De la même manière, la personne (ici nommée avec justesse purusha car elle est atman lorsqu'elle est dépourvue d'ego et jiva dans le cas contraire), bien que n'ayant pas d'attributs par essence, trouve son existence concrétisée en conséquence des actes accomplis par le corps à son instigation. Bien qu'elle ne soit pas sujette à de quelconques modifications et soit le principe actif qui mette en mouvement la nature, cependant, dès qu'elle entre dans un corps qui est uni aux sens de la connaissance et de l'action (dits cognitifs et conatifs), elle considère que tous les actes de ces sens sont les siens. Les cinq sens de la connaissance en commençant par l'ouïe (car c'est celui de l'espace et du son, en commençant par la syllabe Om) et ceux de l'action en commençant par la parole, unis aux attributs sattva, rajas et tamas, s'engagent dans de nombreux objets (d'action). L'incarnée imagine que c'est elle qui accomplit les actes de sa vie et que les sens de la connaissance et de l'action lui appartiennent, bien qu'en vérité elle en soit dépourvue. Bien que dépourvue de corps, elle imagine qu'elle a un corps. Bien que dénuée d'attributs, elle s'en considère comme dotée. Bien que transcendant le temps, elle imagine qu'elle est sous son contrôle. Bien que dénuée de compréhension, elle s'en considère comme dotée et, bien que transcendant l'agrégat (des vingt-quatre), elle se considère comme en faisant partie. Bien qu'immortelle, elle se considère comme capable de mourir et, bien qu'immobile, elle se considère dotée de mouvement (action). Bien que dépourvue d'une enveloppe matérielle, elle s'en considère investie (à la naissance) et, bien que non-née, elle se croit investie d'une naissance. Bien que transcendant l'austérité, elle s'y engage et, bien que n'ayant pas de fin, elle croit possible d'atteindre différentes fins. Bien que dépourvue de mouvement et de naissance, elle se croit dotée des deux et, bien que transcendant la peur, elle se croit capable d'avoir peur. Bien qu'indestructible, elle se croit destructible. C'est ainsi qu'en proie à l'ignorance, l'âme se voit elle-même.
L'enseignement prodigué par Vasishtha dans cette section du Shanti Parva, après un préambule typique du Mahabharata, est d'une portée qui mérite grande réflexion.

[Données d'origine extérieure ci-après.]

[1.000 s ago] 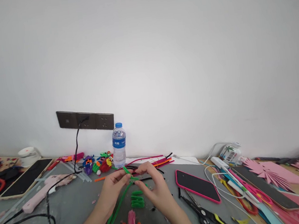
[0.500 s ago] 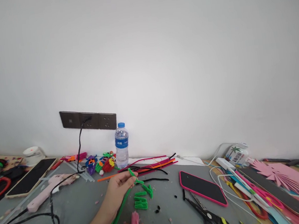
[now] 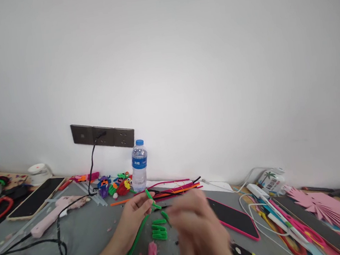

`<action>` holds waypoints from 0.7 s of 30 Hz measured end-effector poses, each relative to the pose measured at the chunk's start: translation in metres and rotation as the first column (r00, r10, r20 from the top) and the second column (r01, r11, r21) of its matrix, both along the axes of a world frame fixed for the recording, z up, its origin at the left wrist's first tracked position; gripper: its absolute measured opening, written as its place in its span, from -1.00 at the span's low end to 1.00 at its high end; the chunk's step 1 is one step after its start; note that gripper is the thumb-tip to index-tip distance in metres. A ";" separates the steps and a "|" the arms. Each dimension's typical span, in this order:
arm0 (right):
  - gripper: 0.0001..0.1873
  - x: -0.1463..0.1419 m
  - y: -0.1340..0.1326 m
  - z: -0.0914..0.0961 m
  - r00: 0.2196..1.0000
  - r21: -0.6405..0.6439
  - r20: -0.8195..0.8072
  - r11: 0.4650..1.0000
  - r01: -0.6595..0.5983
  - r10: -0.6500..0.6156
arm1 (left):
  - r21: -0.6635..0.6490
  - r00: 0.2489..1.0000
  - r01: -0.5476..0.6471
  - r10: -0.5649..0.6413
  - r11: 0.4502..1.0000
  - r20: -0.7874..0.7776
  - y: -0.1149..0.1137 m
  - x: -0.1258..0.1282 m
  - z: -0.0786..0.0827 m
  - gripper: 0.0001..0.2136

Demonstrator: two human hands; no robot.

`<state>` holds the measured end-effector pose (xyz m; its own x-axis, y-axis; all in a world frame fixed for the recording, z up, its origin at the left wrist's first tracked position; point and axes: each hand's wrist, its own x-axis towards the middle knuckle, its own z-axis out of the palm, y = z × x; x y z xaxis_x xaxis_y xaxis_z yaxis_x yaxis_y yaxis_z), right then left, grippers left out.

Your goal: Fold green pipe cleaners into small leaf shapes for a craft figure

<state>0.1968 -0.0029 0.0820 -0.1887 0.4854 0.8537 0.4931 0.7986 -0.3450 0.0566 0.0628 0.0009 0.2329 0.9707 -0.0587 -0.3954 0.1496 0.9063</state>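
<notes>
Pipe-cleaner piece [image 3: 150, 196], short and green, is pinched between thumb and fingers of the left hand [image 3: 133, 213], above the grey surface [image 3: 88, 235]. Right hand [image 3: 199, 226] is blurred; whether anything is gripped in its fingers, or whether they are closed, cannot be told. Pink-cased phone [image 3: 235, 218] is partly hidden behind it. Folded green lengths [image 3: 159, 232] are laid between the hands, just beyond a pink-topped figure [image 3: 153, 253]. Water bottle [image 3: 140, 172] is stood farther back, near the wall [image 3: 165, 83].

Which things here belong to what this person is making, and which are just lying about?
Probably part of the work:
- green pipe cleaner in the left hand
- folded green pieces nearby

Probably just lying about:
- water bottle
- pink-edged phone
- pale-edged phone
</notes>
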 end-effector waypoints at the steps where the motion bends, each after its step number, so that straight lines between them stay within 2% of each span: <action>1: -0.73 0.000 0.007 -0.010 0.999 -0.031 -0.040 0.999 0.023 -0.024 | -0.014 0.999 -0.001 0.001 1.000 0.037 0.000 0.000 0.000 -0.70; 4: -0.82 0.001 0.033 -0.045 0.997 -0.195 -0.058 0.980 0.038 -0.050 | -0.076 0.993 -0.014 0.022 0.997 0.116 0.002 -0.001 -0.001 -0.72; 6: -0.89 0.003 0.047 -0.065 0.997 -0.345 -0.071 0.938 -0.012 -0.013 | -0.111 0.989 -0.014 0.030 0.994 0.144 0.003 -0.002 -0.002 -0.73; 8: -0.92 0.004 0.055 -0.078 0.991 -0.451 -0.132 0.888 -0.089 0.032 | -0.130 0.986 -0.012 0.034 0.991 0.166 0.004 -0.003 -0.002 -0.74; 13: -0.91 0.007 0.058 -0.078 0.949 -0.563 -0.315 0.799 -0.213 0.032 | -0.157 0.986 -0.038 0.063 0.987 0.155 0.003 -0.002 -0.002 -0.75; 18: -0.91 0.009 0.059 -0.077 0.902 -0.554 -0.427 0.768 -0.320 0.068 | -0.098 0.994 -0.014 0.024 0.995 0.103 0.001 -0.003 0.004 -0.73; 21: -0.87 0.012 0.062 -0.081 0.884 -0.562 -0.459 0.740 -0.371 0.095 | -0.058 0.999 0.035 -0.034 0.998 0.015 0.000 -0.004 0.009 -0.72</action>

On trouve rarement exprimé dans les textes anciens, autrement que par des sous-entendus, que les séjours dans les autres sphères divines ou démoniaques (spirituelles ou de pure ignorance) sont eux aussi des effets de l'illusion dans laquelle se complet l'incarnée. Il n'y a pas d'autre récompense ou punition que celle que l'on s'impose à soi-même par investissement dans pravritti: la voie de l'action. Une autre idée intéressante, reprise par Tagore dans sa tentative de définition de la réalité, est que la personne n'a d'existence réelle que tant qu'elle est active (R. Tagore, La religion de l'homme). Nivritti est en quelque sorte la voie de l'anéantissement. En parallèle à ces considérations sur le contenu du texte, je tiens à attirer l'attention sur l'art démontré par son auteur dans l'attribution d'un style particulier à chaque personnage. Les discours de Vasishtha sont toujours d'une rigueur sans faille et d'une clarté limpide, car il est le sage le plus accompli. Ceux d'un Bhishma ou d'un Narada sont un peu plus confus et témoignent de l'emprise que l'illusion du matériel, où l'ego, exerce sur eux.